There are four things you need for proper mold growth.  Unless you are a company like mine and running an experiment, I wouldn’t recommend trying it, but this should give you a great roadmap for avoiding it!

The first thing you need is one mold spore.  As I discussed in a previous post, mold is asexual, and does not need a ‘partner’ to replicate.  Under the right conditions, one will turn into two, and two into four and four into eight and so on.  Within the first few hours of mold growth, you can literally have millions of spores!  The point is that it can all go back to a single mold spore, so with millions of spore floating around our homes and offices and parking lots etc. all the time, it isn’t a stretch for mold to find the right conditions to grow.

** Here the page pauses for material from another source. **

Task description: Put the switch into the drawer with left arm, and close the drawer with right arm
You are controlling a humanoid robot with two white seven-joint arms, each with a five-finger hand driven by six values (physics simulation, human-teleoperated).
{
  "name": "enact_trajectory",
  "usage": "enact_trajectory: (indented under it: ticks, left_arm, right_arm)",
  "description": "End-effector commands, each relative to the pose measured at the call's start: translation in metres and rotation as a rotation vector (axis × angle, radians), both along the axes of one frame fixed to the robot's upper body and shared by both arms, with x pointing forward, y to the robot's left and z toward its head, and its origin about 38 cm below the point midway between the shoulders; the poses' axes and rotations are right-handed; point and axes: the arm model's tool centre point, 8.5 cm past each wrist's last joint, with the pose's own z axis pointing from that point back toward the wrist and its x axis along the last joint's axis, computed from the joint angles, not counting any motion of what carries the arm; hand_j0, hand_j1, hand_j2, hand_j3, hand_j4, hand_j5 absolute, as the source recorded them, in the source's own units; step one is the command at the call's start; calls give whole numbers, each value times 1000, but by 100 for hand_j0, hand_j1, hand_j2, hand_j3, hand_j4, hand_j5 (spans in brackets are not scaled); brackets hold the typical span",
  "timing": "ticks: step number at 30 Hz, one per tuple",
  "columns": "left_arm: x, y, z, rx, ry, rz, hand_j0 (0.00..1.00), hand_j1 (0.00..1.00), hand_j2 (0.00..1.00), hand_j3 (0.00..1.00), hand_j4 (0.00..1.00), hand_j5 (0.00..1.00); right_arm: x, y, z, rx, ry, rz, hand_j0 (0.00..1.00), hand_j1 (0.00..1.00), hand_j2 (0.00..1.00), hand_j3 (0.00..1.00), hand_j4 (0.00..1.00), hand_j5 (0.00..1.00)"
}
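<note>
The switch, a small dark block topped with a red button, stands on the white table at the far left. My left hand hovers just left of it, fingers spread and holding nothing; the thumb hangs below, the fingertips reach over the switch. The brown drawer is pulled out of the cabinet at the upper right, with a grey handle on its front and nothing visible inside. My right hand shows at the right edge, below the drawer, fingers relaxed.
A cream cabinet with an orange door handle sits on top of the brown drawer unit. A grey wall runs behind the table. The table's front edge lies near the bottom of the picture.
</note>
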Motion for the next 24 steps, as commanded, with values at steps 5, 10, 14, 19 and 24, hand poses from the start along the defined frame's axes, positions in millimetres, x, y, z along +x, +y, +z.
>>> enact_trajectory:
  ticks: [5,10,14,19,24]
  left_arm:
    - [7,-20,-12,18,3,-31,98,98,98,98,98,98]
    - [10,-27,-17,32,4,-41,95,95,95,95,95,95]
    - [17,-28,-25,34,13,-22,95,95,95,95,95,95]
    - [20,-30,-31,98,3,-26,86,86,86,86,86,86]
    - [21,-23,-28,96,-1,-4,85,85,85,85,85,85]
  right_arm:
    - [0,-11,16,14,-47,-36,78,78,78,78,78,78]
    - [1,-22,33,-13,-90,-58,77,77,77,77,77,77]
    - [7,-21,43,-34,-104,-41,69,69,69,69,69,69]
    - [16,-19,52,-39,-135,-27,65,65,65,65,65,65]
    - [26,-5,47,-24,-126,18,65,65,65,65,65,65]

Speaking of the right conditions, the next three items are all environmental in nature.  So the next thing you need is moisture, or a source of water.  Without water, there is no mold growth.  It doesn’t take a lot of water in some instances, certainly much less than you think, but water is a necessary element in mold growth.  If mold is the vehicle, than moisture is the ignition.  It is the thing that allows for mold to go from dormant to bursting with life.  This is maybe the most important concept for a home or business owner to understand because it is the one that we can do the most to address, with proper maintenance.  The truth is that eventually, no matter what we try or design or engineer, the water will always win.  Water will find a way to get into all of the spaces we don’t want it, but if we can limit the amount of time that water is allowed to go unaddressed, we can significantly improve our chances of avoiding mold growth.

So, we have mold spores everywhere, and the earth is generally a moist place, what is the next element necessary?  Food.  But what do molds eat?  In order to understand this we need to discuss what mold’s purpose in this world is.  Mold is nature’s recycler.  It takes dead organic matter and turns it into dirt (think composting).  So why is mold a problem in homes and buildings?  Because we build our buildings out of dead organic materials!  Lumber, OSB, plywood, etc. These were all living trees at one point, but once chopped and processed, are now dead.  Even drywall, otherwise known as gypsum board, has dead organic components.  While there is paperless drywall, the vast majority has a thin layer of paper on each side of the board.  And paper is… you guessed it…  dead organic material!  So between the ply, OSB, lumber and drywall, mold is able to affect well over 99% of the total material that most homes are constructed of!

Okay, you have ample mold spores floating through the air, waiting to find wet, dead organic material.  What is the last element necessary for growth?  Temperature.  Nearly all molds require a coinjoin.io temperature range of between 20 and 120 (give or take) degrees F.  Don’t be fooled into thinking that temperatures past 120, or below 20 will kill or otherwise render mold unviable, but mold will find it particularly difficult to spread outside of that range. While it is impossible to get rid of mold forever (remember how mold spores are everywhere!), there are definitely ways that PureSpace can help you eliminate and prevent mold for a safer environment.